Benchmarks

Model: MNIST MLP, 2 layers (784→128 ReLU, 128→10), 101,632 total MACs.

Compiler-generated hardware (single-MAC, simulated)

The cycle count formula for a compiled GEMV kernel is M×(K+2) — one cycle for acc reset, K cycles for MACs, one cycle for output write — repeated M times.

Kernel

Dimensions

Cycles

@100 MHz

Layer 1

128×784

101,504

~1.0 ms

Layer 2

10×128

1,300

~13 μs

Total

~102,800

~1.0 ms

Parallelism potential (not yet implemented)

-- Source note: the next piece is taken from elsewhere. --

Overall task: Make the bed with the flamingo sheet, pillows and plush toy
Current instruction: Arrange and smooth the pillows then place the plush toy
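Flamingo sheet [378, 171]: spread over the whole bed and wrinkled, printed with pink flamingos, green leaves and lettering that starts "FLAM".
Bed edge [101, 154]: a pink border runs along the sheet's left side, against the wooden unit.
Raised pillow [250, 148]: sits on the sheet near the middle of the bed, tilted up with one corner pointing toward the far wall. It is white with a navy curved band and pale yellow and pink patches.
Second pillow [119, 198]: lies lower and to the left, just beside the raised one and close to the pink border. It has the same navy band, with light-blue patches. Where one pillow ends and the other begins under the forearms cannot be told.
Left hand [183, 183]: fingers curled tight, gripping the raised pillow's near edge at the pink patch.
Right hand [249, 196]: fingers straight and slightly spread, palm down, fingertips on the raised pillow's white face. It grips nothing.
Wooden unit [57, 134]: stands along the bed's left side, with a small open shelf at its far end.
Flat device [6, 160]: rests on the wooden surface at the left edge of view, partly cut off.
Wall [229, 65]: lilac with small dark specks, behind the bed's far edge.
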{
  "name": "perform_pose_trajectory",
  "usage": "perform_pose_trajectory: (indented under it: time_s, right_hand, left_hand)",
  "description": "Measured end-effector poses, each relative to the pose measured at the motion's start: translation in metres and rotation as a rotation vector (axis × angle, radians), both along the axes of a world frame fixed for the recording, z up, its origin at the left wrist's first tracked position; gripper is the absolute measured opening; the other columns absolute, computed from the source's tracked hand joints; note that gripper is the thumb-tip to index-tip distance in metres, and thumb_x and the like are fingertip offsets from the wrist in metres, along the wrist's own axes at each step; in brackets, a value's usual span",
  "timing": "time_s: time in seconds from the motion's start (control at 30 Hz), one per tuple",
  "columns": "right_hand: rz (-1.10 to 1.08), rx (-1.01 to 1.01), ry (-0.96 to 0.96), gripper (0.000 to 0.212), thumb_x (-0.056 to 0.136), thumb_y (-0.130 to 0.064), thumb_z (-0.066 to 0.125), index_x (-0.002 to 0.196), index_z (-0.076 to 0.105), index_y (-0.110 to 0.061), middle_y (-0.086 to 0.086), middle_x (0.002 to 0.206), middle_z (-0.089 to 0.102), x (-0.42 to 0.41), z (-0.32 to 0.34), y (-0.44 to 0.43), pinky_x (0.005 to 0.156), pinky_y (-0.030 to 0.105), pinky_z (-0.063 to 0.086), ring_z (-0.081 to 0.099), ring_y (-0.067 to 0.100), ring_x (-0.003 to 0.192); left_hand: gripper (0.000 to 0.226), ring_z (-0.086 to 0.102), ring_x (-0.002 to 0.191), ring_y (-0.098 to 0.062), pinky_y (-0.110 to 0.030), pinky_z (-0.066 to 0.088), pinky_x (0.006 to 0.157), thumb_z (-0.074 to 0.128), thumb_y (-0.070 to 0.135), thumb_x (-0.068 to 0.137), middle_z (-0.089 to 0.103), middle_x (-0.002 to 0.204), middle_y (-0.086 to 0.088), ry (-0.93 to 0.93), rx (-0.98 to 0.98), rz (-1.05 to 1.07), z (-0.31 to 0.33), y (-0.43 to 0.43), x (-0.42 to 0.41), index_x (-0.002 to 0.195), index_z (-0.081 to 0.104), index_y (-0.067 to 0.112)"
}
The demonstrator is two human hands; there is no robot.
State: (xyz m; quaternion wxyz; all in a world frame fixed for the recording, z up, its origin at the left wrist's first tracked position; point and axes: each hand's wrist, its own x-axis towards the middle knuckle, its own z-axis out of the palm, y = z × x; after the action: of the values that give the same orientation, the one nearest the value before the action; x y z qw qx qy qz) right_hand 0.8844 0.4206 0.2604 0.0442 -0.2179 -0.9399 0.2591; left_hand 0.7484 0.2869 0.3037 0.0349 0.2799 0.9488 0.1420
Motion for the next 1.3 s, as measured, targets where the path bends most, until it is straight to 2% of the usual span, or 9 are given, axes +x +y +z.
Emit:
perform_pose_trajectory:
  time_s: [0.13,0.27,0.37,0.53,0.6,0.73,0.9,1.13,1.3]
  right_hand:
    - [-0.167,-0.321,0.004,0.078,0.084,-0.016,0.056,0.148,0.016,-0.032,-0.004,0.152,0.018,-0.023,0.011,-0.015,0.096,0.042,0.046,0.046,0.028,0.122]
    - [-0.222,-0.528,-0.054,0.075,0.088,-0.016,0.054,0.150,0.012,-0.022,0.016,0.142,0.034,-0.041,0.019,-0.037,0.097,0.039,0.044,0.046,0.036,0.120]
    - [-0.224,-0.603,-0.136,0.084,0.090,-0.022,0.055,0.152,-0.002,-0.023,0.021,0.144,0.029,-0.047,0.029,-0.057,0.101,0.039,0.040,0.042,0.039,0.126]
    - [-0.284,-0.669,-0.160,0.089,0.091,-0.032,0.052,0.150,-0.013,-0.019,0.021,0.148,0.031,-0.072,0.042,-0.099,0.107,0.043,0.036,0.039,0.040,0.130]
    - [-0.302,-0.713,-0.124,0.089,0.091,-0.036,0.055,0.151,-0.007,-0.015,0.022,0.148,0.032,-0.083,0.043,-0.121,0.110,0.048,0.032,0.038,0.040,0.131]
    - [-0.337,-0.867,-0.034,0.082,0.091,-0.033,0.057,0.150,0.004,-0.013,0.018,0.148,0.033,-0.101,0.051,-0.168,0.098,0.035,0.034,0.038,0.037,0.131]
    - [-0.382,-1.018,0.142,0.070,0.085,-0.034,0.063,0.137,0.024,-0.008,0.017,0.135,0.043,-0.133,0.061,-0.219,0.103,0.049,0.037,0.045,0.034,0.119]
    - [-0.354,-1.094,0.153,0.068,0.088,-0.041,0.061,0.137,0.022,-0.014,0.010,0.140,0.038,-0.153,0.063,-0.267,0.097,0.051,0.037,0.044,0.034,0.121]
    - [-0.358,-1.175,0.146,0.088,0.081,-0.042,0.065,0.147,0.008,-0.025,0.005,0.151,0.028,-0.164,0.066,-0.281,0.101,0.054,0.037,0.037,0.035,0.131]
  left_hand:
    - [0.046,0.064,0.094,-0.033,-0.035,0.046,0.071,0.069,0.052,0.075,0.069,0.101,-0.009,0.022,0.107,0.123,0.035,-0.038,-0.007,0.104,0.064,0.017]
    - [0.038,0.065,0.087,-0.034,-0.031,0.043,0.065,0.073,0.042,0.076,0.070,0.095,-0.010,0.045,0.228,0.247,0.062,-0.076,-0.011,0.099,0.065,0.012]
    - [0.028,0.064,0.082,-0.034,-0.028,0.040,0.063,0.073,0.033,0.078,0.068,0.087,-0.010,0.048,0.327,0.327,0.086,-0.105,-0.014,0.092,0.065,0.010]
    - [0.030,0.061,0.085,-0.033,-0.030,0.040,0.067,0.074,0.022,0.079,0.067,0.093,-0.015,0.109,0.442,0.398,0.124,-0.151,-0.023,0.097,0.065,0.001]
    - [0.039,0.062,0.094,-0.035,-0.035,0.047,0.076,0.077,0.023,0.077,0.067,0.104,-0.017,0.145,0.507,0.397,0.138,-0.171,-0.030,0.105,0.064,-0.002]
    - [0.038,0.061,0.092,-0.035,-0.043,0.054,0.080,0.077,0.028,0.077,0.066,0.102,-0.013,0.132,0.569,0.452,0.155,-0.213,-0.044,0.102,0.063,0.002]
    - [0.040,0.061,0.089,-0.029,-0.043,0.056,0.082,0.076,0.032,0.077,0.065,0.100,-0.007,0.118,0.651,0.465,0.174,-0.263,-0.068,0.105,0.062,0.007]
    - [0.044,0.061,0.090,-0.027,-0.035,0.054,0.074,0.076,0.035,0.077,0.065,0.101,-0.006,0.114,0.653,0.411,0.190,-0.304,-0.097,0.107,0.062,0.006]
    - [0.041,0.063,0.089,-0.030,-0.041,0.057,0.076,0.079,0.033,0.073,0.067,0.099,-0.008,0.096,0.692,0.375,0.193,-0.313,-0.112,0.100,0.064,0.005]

Enabling tinygrad’s UNROLL optimization would expose N-wide SIMD in the UOps, allowing N parallel MACs. The cycle count scales as M×(⌈K/N⌉+2).

MACs

Layer 1 cycles

Layer 2 cycles

Total @200 MHz

1

101,504

1,300

~0.51 ms

8

12,928

170

~65 μs

64

1,664

30

~8.5 μs

128

896

20

~4.6 μs

End-to-end comparison

uv run python compare_inference.py

Runs a single MNIST test image through tinygrad float32 (CPU reference) and through the two compiled kernels (Amaranth simulation, INT8 quantized). Prints predictions, cycle counts, and wall-clock simulation time.